__Try it__:
Every line of the data below that holds the string "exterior" needs to be reported.
=== Begin Enclosure ===
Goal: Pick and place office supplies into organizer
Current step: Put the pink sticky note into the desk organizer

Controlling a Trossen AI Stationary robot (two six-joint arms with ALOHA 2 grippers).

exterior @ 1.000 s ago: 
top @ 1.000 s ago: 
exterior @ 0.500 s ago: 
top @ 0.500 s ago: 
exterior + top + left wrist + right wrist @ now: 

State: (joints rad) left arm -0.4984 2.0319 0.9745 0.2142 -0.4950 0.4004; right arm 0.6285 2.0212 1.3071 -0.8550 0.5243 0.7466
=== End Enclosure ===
__Solution to this problem__:
exterior @ 1.000 s ago: 
exterior @ 0.500 s ago: 
exterior + top + left wrist + right wrist @ now: 

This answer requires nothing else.